Children who have suffered a concussion regularly visit emergency rooms (EDs). The changes in concussion signs, symptoms, and epidemiology dependent on patient age are little understood. The authors wanted to see a link between age and acute concussion symptoms. In Australia and New Zealand, the authors conducted a multicenter prospective observational analysis of head injuries in ten emergency departments. They looked for children aged 5 to <18 who had a Glasgow Coma Scale score of 13–15, presenting <24 hours after an event, had no abnormalities on CT if one was done, and had one or more concussion symptoms. They gathered data on demographics, injuries, symptoms, then stratified it by age group.

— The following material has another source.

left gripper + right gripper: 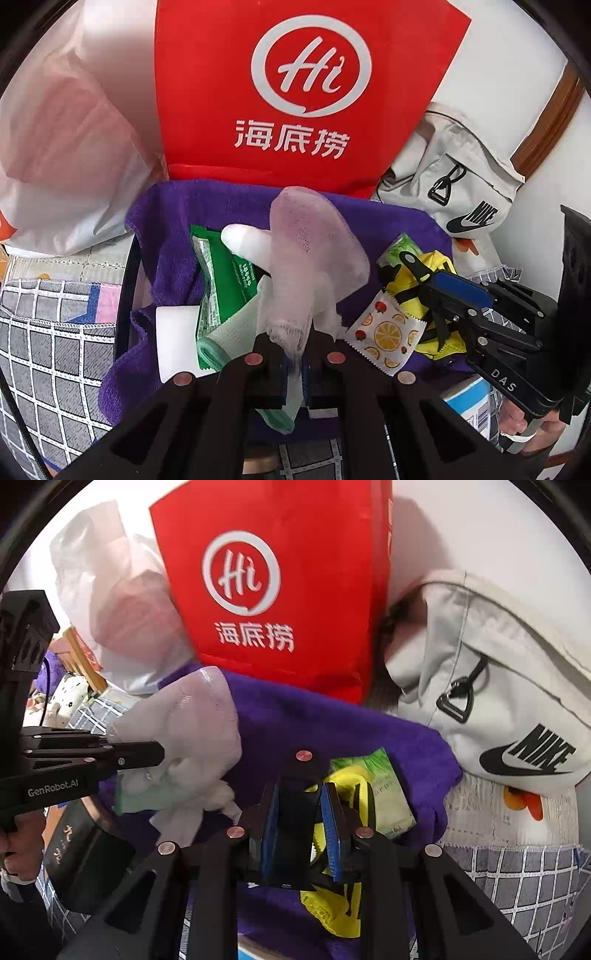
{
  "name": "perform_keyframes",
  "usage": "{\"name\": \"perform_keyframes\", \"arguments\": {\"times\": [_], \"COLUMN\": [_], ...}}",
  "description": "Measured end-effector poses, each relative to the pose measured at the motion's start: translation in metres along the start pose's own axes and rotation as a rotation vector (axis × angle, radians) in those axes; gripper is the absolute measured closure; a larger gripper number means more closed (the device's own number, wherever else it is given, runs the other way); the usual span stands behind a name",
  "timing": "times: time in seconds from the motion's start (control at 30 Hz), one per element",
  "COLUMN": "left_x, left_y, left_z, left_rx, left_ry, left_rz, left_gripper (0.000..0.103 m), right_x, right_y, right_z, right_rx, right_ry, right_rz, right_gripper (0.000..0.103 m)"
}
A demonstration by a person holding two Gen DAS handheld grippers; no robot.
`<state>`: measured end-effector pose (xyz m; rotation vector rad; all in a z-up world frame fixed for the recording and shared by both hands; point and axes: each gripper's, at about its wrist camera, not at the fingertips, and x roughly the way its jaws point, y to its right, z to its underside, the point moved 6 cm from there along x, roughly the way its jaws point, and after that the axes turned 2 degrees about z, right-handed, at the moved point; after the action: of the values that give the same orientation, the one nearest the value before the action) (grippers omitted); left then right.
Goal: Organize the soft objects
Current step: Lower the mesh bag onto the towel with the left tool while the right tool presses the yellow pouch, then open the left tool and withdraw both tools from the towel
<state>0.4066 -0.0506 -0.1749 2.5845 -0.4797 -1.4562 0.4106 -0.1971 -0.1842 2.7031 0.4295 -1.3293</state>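
Pinched in the left gripper (294, 363), a pale mesh sock (314, 251) is held above the purple towel (177, 221), seemingly for sorting, while the right gripper (303, 834) clamps a yellow strap (347, 779) lying on that towel.

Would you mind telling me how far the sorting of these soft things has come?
Nothing looks finished. In hand: the left tool is shut on a pale sock, and the right tool is at the yellow cloth. Left: packets scattered on the purple towel.
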Motion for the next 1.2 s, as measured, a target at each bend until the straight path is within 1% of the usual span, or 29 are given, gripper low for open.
{"name": "perform_keyframes", "arguments": {"times": [0.17, 0.2, 0.23, 0.3, 0.43, 0.53, 0.7, 0.77, 0.87, 0.93, 0.97, 1.03, 1.07, 1.13, 1.2], "left_x": [0.002, 0.004, 0.004, 0.006, 0.009, 0.011, 0.006, 0.003, 0.0, -0.001, -0.002, -0.005, -0.008, -0.014, -0.022], "left_y": [-0.004, -0.005, -0.006, -0.007, -0.005, -0.003, -0.001, 0.0, 0.0, 0.0, -0.001, -0.002, -0.002, -0.002, -0.001], "left_z": [0.0, 0.001, 0.001, 0.0, 0.001, 0.0, -0.003, -0.004, -0.005, -0.005, -0.006, -0.006, -0.007, -0.008, -0.009], "left_rx": [0.005, 0.001, -0.007, -0.024, -0.017, -0.019, -0.034, -0.03, -0.027, -0.028, -0.028, -0.027, -0.029, -0.025, -0.029], "left_ry": [-0.004, -0.009, -0.011, -0.013, -0.02, -0.025, -0.002, 0.002, 0.006, 0.003, 0.003, 0.008, 0.011, 0.022, 0.038], "left_rz": [0.003, 0.006, 0.008, 0.022, 0.024, 0.043, 0.05, 0.046, 0.023, 0.013, 0.005, -0.015, -0.026, -0.037, -0.038], "left_gripper": [0.097, 0.097, 0.097, 0.097, 0.095, 0.084, 0.059, 0.054, 0.049, 0.043, 0.04, 0.039, 0.037, 0.035, 0.034], "right_x": [0.011, 0.013, 0.015, 0.018, 0.022, 0.022, 0.017, 0.014, 0.008, 0.004, 0.002, -0.002, -0.004, -0.01, -0.018], "right_y": [0.004, 0.005, 0.006, 0.006, 0.003, 0.002, 0.007, 0.009, 0.009, 0.008, 0.007, 0.006, 0.005, 0.005, 0.006], "right_z": [0.005, 0.006, 0.006, 0.009, 0.01, 0.011, 0.01, 0.009, 0.007, 0.006, 0.005, 0.003, 0.003, 0.001, -0.001], "right_rx": [0.018, 0.02, 0.022, 0.025, 0.019, 0.021, 0.035, 0.047, 0.06, 0.069, 0.071, 0.075, 0.077, 0.085, 0.107], "right_ry": [-0.022, -0.029, -0.034, -0.041, -0.05, -0.048, -0.039, -0.037, -0.028, -0.019, -0.016, -0.01, -0.008, -0.005, 0.008], "right_rz": [0.003, 0.005, 0.004, 0.002, -0.001, -0.004, -0.008, -0.021, -0.041, -0.049, -0.05, -0.041, -0.037, -0.025, -0.017], "right_gripper": [0.079, 0.084, 0.085, 0.085, 0.085, 0.085, 0.085, 0.084, 0.077, 0.062, 0.06, 0.053, 0.051, 0.041, 0.039]}}
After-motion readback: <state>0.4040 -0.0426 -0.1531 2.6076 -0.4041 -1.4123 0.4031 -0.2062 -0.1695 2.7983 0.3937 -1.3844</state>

About 4709 patients out of 8857 children aged 5 to <18 years satisfied the concussion criteria (5–8 years, n = 1546; 9–12 years, n = 1617; 13 to < 18 years, n = 1546). The cohort’s average age was 10.9 years, and nearly 70% of the patients were men. Sport-related concussions accounted for 43.7% of all concussions, rising from 19.1% to 48.9% to 63.0% in 5–8, 9–12, and 13–18 years. Headache (64.6%), dizziness (36.2%), amnesia (30.0%), and vomiting were the most prevalent acute symptoms following an injury (27.2%). Vomiting decreased with age, with 41.7% in the 5–8 years group, 24.7 % in the 9–12 years group, and 15.4% in the 13–18 years group, whereas reported loss of consciousness (LOC) increased with age, with 9.6% in the 5–8 years group, 21.0% in the 9–12 years group, 36.7% in the 13–18 years group, and 22.4% in the entire study cohort experiencing it. The latter path led to headaches, amnesia, and disorientation. Male and female symptom profiles were remarkably similar.
With increasing age, concussions presenting to EDs become more sports-related. The signs and symptoms changed dramatically with advancing age, with vomiting reducing and headache, LOC, amnesia, and disorientation rising.